A lot of interesting choices. Two of the popular picks I feel are terribly overrated, but I will leave that for another day.
You cannot say someone is the best of all time due to so many genres. Also playing loud and fast while acting like you are squeezing a watermelon out your butt does not mean you are great or even good.
Some of my choices:
Brian May
Carlos Santana
George Benson - especially his 1960's recordings on Verve
Paco de Lucia - one of the finest flamenco guitarists
Al DiMeola
Roy Clark - master of the guitar, banjo and fiddle
Glen Campbell - a musicians musician. There are always stories about bands asking other musicians to play on their recordings. One of the great stories of him is he would be in a recording studio working and he would ask bands if he could play with them. This was during the time when the musicians knew who he was, not when he was unknown.
Others to consider:
Sister Rosetta Tharpe - listen to her recording of "Didn't it Rain" which she first recorded in 1947/48. You can see where Chuck Berry, Duane Eddy, Carl Perkins and many others got their style.
Mother Maybelle Carter - mother in law of Johnny Cash. Known for her two finger style of playing.

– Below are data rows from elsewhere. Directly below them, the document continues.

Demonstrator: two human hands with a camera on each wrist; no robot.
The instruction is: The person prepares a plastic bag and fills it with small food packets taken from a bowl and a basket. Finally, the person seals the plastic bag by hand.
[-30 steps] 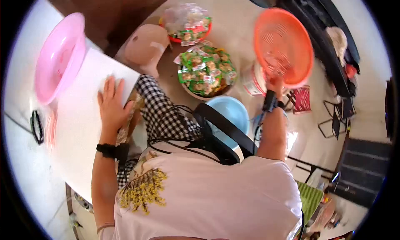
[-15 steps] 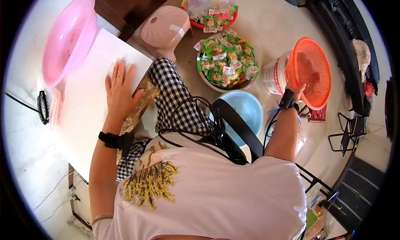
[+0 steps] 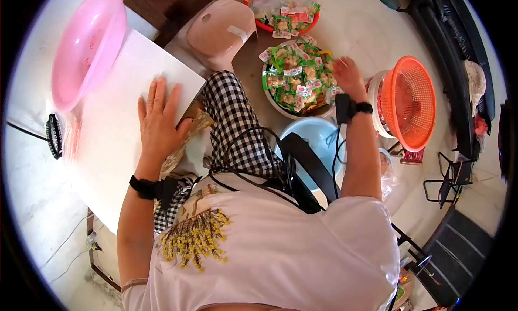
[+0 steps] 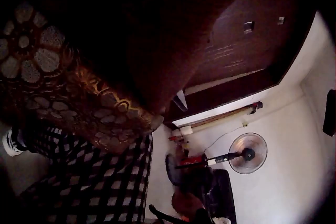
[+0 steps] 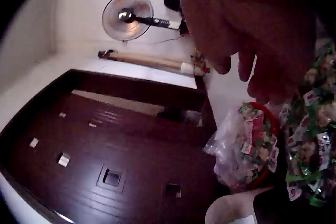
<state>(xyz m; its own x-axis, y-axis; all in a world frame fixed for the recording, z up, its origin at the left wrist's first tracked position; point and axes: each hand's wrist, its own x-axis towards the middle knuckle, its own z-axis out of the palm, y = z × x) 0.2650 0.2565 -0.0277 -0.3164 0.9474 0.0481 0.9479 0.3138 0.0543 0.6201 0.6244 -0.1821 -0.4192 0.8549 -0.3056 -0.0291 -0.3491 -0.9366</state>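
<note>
My left hand (image 3: pixel 159 121) rests palm down on the white tabletop (image 3: pixel 116 165), fingers spread and thumb past its edge. In the head view my right hand (image 3: pixel 348 76) hovers at the right rim of a basin heaped with small green-and-clear snack packets (image 3: pixel 299 76). Its fingers hang loosely with nothing held, as the right wrist view also shows beside the packets (image 5: pixel 310 145). To the right of this hand an orange colander (image 3: pixel 413 103) is tilted on its side against a white bucket (image 3: pixel 380 108).
A light blue basin (image 3: pixel 310 149) stands below the packet basin. Behind are a red basket (image 3: pixel 313 26) with more packets and a pinkish stool (image 3: pixel 221 30). A pink basin (image 3: pixel 81 46) leans at the table's far left. Black cables (image 3: pixel 259 130) cross my lap.
My right hand has let go of the orange colander, leaving it by the bucket, and moved left to the packet basin. The left hand stays on the table.
</note>
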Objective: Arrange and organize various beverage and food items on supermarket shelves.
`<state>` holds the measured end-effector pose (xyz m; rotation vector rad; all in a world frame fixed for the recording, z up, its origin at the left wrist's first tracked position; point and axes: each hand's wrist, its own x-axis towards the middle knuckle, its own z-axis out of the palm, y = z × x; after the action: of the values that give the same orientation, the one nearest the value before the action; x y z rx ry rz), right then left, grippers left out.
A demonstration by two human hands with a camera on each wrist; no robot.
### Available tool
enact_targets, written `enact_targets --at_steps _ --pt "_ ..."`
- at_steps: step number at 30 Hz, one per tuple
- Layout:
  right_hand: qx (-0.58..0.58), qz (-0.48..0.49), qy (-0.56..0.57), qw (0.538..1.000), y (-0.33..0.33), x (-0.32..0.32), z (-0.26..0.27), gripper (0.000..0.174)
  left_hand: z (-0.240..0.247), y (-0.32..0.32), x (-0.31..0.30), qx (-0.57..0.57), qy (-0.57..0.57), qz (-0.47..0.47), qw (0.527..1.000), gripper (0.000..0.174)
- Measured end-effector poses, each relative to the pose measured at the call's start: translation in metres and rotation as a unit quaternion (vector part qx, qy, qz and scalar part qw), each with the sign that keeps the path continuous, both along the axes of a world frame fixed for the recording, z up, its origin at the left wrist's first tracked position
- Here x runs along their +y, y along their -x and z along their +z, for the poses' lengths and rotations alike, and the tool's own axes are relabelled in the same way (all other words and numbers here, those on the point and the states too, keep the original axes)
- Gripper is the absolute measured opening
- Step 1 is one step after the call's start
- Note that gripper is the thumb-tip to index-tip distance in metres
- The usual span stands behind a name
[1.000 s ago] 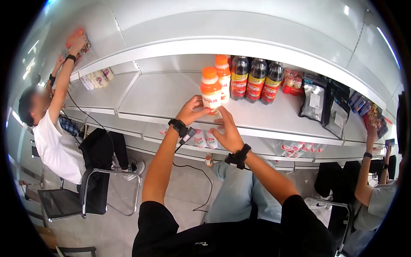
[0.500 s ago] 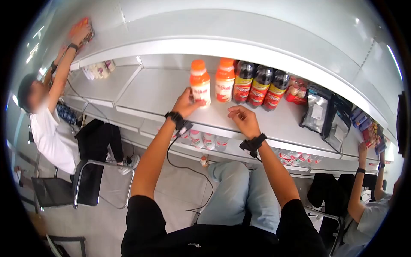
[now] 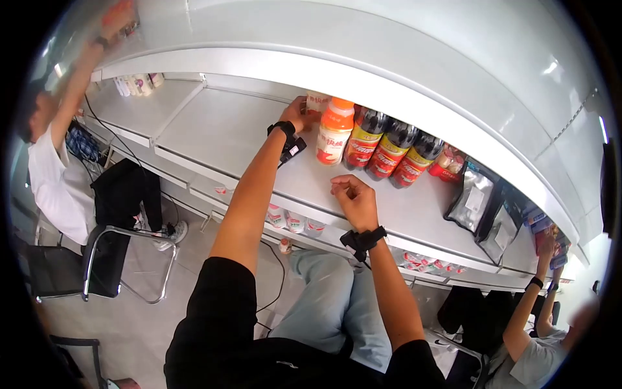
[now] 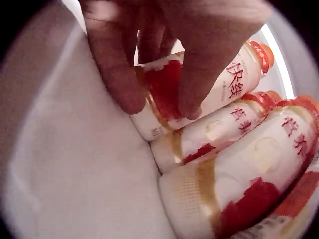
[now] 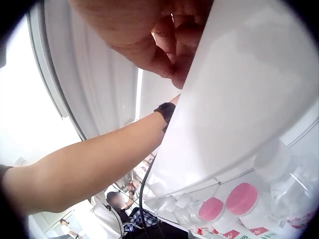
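Note:
My left hand [image 3: 297, 117] reaches deep into the shelf and grips a white bottle [image 3: 316, 102], its top hidden by the shelf above. An orange-capped bottle [image 3: 334, 133] stands upright in front and to the right of it. In the left wrist view, the thumb and fingers of my left hand [image 4: 154, 55] lie around the gripped bottle [image 4: 234, 79], beside two similar bottles, a middle one [image 4: 214, 130] and a nearer one [image 4: 254, 174]. Loosely curled and holding nothing, my right hand [image 3: 357, 202] is near the shelf's front edge; the right wrist view shows its fingers [image 5: 167, 62] bent.
Several dark cola bottles [image 3: 387, 149] stand right of the orange-capped bottle, then red packs [image 3: 447, 163] and black-edged pouches [image 3: 476, 198]. The upper shelf's edge [image 3: 259, 65] overhangs. Pink-capped bottles [image 5: 242, 199] fill the shelf below. People work at both sides.
My left hand has carried its bottle farther back, behind the line of the orange-capped one. My right hand has drawn away from the bottles, its fingers now more curled. The head view has shifted.

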<state>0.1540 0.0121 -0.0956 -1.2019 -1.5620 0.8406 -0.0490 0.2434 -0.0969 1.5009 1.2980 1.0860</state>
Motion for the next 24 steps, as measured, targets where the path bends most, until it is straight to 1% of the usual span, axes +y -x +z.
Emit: enact_targets --at_steps 2,3,6,7,9,10,11,13,16,17,18,19,22,24 --pt "-0.001 -0.003 0.004 1.000 0.001 0.001 -0.001 0.014 0.005 -0.006 0.004 0.074 0.013 0.044 0.996 0.077" --pt "-0.008 -0.007 0.002 1.000 0.002 0.001 0.001 0.014 0.007 -0.009 0.000 0.067 -0.007 0.070 0.995 0.078" --pt "-0.019 -0.013 -0.011 1.000 0.002 0.004 -0.003 0.014 0.011 -0.007 0.001 0.079 0.006 0.042 0.996 0.078" --pt "-0.020 -0.013 -0.019 1.000 0.002 0.005 -0.006 0.013 0.007 -0.006 0.002 0.039 0.006 0.016 0.999 0.085" --pt "0.027 -0.004 -0.018 0.999 -0.001 0.008 -0.010 0.013 -0.017 -0.004 0.013 -0.039 -0.002 0.009 0.999 0.090" --pt "0.052 0.000 -0.017 0.999 -0.002 0.008 -0.010 0.013 -0.015 -0.003 0.010 -0.076 -0.007 0.005 0.997 0.092" --pt "0.068 0.007 -0.011 0.998 -0.004 0.006 -0.010 0.013 -0.016 -0.002 0.005 -0.147 0.014 0.024 0.989 0.094" --pt "0.104 0.021 -0.004 0.994 -0.007 0.008 -0.007 0.014 0.005 0.000 -0.034 -0.280 0.051 0.060 0.957 0.098" --pt "0.079 0.016 0.009 0.997 -0.006 0.007 -0.003 0.014 0.009 0.003 -0.086 -0.293 0.080 -0.013 0.953 0.092" --pt "0.076 0.013 0.009 0.997 -0.005 0.006 -0.004 0.015 0.006 0.001 -0.104 -0.220 0.025 -0.064 0.973 0.090" --pt "0.072 0.011 0.008 0.997 -0.004 0.007 -0.006 0.015 0.001 -0.003 -0.119 -0.147 -0.030 -0.115 0.982 0.088" --pt "0.068 0.009 0.008 0.998 -0.004 0.008 -0.007 0.016 0.000 -0.008 -0.128 -0.072 -0.086 -0.165 0.980 0.085" --pt "0.058 0.011 -0.004 0.998 -0.004 0.009 -0.008 0.016 0.001 -0.023 -0.136 0.023 -0.110 -0.069 0.991 0.079" --pt "0.081 0.013 0.013 0.997 -0.009 0.007 -0.005 0.017 0.005 -0.025 -0.140 0.031 -0.094 -0.066 0.993 0.077"
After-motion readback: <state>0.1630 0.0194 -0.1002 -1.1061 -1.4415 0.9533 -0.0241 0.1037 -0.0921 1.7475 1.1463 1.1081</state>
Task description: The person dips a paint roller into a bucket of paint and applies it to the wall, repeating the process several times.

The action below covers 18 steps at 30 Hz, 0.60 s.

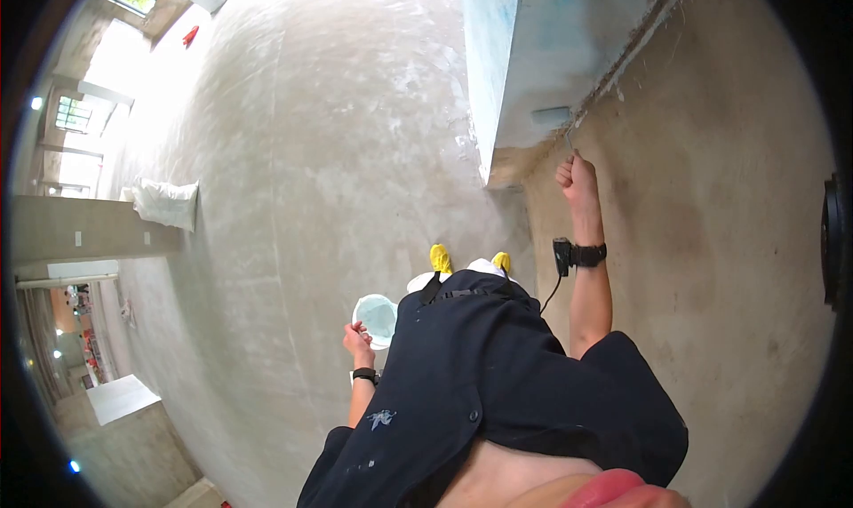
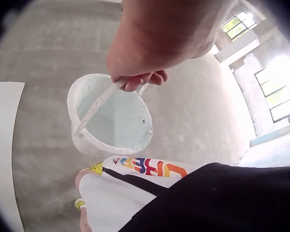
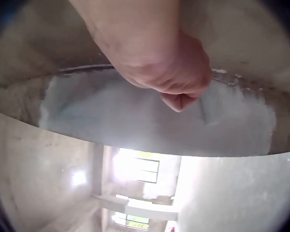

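I see a person's L hand (image 2: 169, 36) w/ fingers curled round the handle (image 2: 97, 102) of a white bucket (image 2: 82, 144), hanging beside the dark shirt (image 1: 471, 357), pale bluish inside. Up front, the R hand (image 1: 579, 179) has its fingers clamped on the thin rod (image 1: 569, 138) of a paint roller (image 1: 552, 115), which is at the pale-coated wall (image 1: 555, 46), near its corner w/ the brown wall (image 1: 693, 206); can't tell if they're touching.
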### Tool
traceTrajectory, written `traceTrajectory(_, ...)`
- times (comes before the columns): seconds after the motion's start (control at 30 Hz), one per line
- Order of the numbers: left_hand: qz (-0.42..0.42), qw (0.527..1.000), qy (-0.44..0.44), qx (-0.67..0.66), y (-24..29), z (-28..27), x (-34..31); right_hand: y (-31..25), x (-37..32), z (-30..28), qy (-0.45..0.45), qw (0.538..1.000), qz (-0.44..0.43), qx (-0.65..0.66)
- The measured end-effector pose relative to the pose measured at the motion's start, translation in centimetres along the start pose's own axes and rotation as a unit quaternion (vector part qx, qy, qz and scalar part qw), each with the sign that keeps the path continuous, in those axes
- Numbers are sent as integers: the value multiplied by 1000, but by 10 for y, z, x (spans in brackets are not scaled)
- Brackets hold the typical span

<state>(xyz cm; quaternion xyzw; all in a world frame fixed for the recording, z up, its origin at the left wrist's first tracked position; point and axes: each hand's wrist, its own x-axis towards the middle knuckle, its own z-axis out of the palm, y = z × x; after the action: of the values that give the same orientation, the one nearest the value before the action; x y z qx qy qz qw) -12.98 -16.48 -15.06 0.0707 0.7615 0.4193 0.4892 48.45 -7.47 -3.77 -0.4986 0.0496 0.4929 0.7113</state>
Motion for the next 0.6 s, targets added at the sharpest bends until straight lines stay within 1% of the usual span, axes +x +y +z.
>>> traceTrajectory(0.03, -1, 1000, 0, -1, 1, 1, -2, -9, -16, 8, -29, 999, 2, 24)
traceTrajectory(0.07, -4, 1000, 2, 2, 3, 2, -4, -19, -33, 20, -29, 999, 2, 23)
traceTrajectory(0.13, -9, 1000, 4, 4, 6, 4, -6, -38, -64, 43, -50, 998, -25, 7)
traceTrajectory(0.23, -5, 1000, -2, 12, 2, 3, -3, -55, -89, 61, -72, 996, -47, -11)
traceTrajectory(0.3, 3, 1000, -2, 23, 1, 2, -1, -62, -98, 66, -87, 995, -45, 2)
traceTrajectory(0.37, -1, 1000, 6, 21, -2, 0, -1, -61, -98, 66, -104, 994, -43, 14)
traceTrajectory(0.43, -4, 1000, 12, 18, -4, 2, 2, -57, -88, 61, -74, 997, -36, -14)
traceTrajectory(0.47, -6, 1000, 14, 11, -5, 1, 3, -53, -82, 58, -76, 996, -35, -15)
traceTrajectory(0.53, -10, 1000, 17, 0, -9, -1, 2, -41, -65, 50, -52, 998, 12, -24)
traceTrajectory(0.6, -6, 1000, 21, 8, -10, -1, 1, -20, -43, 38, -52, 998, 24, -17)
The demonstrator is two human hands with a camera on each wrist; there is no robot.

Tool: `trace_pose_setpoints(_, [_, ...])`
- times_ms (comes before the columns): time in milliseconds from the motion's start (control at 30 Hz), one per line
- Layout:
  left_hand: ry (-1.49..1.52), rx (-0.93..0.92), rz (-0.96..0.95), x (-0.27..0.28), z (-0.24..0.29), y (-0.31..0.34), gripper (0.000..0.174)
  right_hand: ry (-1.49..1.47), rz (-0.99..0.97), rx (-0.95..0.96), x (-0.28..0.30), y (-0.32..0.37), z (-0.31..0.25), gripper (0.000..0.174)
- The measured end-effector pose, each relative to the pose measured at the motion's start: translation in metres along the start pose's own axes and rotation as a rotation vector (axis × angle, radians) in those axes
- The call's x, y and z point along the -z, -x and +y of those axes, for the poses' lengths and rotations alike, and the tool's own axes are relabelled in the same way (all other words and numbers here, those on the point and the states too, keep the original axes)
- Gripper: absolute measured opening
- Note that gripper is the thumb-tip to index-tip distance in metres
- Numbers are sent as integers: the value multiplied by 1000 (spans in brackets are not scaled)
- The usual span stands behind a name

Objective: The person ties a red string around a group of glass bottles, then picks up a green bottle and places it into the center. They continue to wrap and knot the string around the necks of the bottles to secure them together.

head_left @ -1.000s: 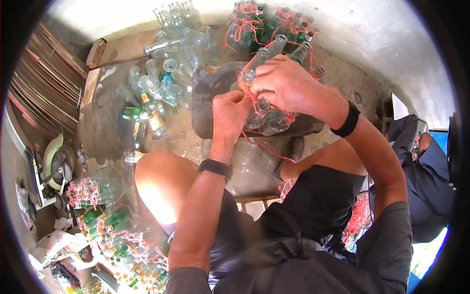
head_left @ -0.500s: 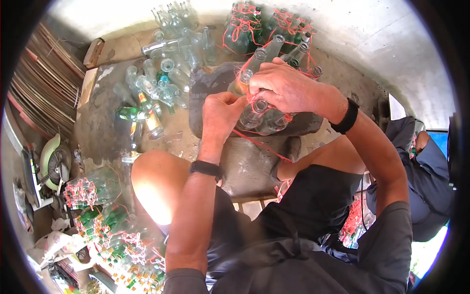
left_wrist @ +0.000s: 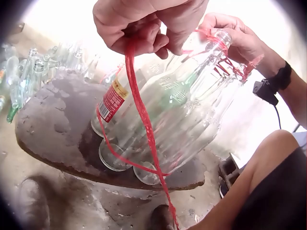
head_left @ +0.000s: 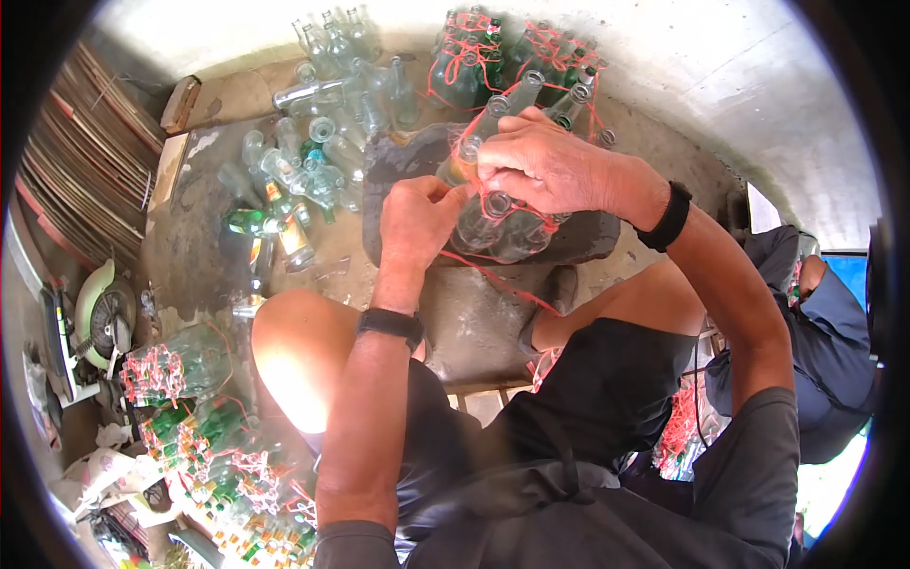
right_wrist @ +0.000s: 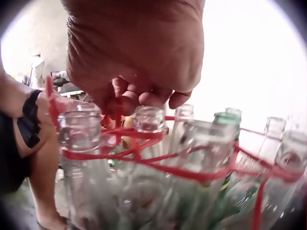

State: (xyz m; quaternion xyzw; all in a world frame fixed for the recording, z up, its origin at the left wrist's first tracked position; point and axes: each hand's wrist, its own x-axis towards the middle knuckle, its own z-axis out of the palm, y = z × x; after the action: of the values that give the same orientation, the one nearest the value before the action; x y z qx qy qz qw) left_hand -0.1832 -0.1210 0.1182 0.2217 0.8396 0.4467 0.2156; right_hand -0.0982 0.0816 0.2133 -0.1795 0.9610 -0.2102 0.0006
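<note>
A bundle of glass bottles (head_left: 479, 228) stands on a dark stone slab (head_left: 403, 156), red plastic string (right_wrist: 201, 175) looped from neck to neck. My left hand (head_left: 417, 220) is at the left of the bundle, its fingers curled round a red strand (left_wrist: 143, 110) that runs down past the bottle bases in the left wrist view. Over the necks, my right hand (head_left: 555, 166) has its fingers curled in and pinches string close above one bottle mouth (right_wrist: 148, 117). One clear bottle bears a red and gold label (left_wrist: 113, 101).
Loose clear bottles (head_left: 346, 156) lie and stand to the left of the slab. Tied bundles (head_left: 464, 71) stand at the back by the wall; more tied bottles (head_left: 227, 474) fill the lower left. Another person (head_left: 796, 351) sits at the right.
My left hand has drawn left, away from the right hand, with the strand in its fingers. The right hand stays over the bottle necks.
</note>
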Motion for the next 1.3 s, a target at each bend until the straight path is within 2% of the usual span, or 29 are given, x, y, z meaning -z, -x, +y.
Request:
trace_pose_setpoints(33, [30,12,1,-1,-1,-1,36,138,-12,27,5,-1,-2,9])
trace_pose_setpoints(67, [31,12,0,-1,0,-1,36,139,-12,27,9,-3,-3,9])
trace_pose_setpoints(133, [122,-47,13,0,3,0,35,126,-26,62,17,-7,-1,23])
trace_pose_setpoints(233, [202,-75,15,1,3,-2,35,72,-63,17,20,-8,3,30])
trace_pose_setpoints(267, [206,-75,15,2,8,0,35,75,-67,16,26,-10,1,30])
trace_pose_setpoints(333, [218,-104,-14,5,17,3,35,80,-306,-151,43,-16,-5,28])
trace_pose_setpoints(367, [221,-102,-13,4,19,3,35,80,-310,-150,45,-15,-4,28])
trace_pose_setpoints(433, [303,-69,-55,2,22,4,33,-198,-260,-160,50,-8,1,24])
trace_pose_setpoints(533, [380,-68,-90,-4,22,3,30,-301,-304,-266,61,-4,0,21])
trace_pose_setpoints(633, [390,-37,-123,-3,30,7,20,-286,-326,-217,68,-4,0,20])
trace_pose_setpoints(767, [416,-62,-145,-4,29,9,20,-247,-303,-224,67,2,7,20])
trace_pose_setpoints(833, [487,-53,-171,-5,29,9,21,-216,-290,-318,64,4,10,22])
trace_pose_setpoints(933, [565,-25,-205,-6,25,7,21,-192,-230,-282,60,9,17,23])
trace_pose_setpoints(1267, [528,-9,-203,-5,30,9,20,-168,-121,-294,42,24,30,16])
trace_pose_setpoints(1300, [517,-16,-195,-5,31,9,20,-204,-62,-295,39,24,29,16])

Picking the bass strings with her thumb while fingering the other strings.
Django Reinhardt - a Gypsy/Romani and probably the first European jazz star.
Peter Green - check out 'Hypnotized' by Fleetwood Mac
Steve Howe - rarely mentioned in this category, but a lot of his work on the early Yes albums is quite complex.
Alan Holdsworth - King Crimson and UK
Brian Setzer - re-popularized rockabilly with Stray Cats and his own band
Larry Carlton
Bonnie Raitt - mistress of the glass/bottle slide
Nancy Wilson
Robert Fripp - King Crimson. Ignoring the fact that he is a bit of a richardhead. I saw him perform a private Frippertronics show in NYC in 1981.
Jennifer Batten - mostly known as a sidewoman. Lead guitar Michael Jackson's Bad tour
Steve Cropper - Booker T and the MG's, Blues Brothers and hundreds of top 10 songs and albums. Stax session guitarist who also co-wrote "Knock on Wood", "In the Midnight Hour" "Soul Man" and "(Sittin' on) the Dock of the Bay".
Link Wray - the original grunge guitar player.
Johnny Ramone - most people dismiss punk guitar as 3 chords fast and loud. A lot of it was, but listen to the Ramones covers of songs like "California Sun", "Surfin' Bird" "Come on Let's Go" (w/Paley Bros) and "Little Bit of Soul"
Rick Derringer - I think he gets no respect. He has been performing for over 48 years. Starting with the McCoys to Edgar and Johnny Winter, Derringer and solo. He also played on quite a few other bands albums - Steely Dan ("Rikki Don't Lose That Number" is about him), Air Supply ("Making Love Out of Nothing at All" his favorite guitar solo), Bonnie Tyler ("Total Eclipse of the Heart"), Barbra Streisand, Todd Rundgren and Meatloaf. I also heard he played on at least one of the songs on "Kiss Alive II". Along with his rock albums he has also recorded blues and Christian albums.
I have been fortunate to have met a number of them (Santana, Benson, Cropper, Carlton, DiMeola, Howe, Holdsworth, Batten, Wray, Ramone and Derringer) and photographed many in concert as well (May, DiMeola, Howe, Holdsworth, Batten, Wray, Ramone and Derringer). I was fortunate enough to photograph Link Wray's last and only U.S. show of the year on October 14, 2000 at Clark University, Worcester, Mass. Most of the 70 or so people in attendance could have been his grandchildren and probably did not know who he was. He signed my rock book and I got his guitar pick after that show.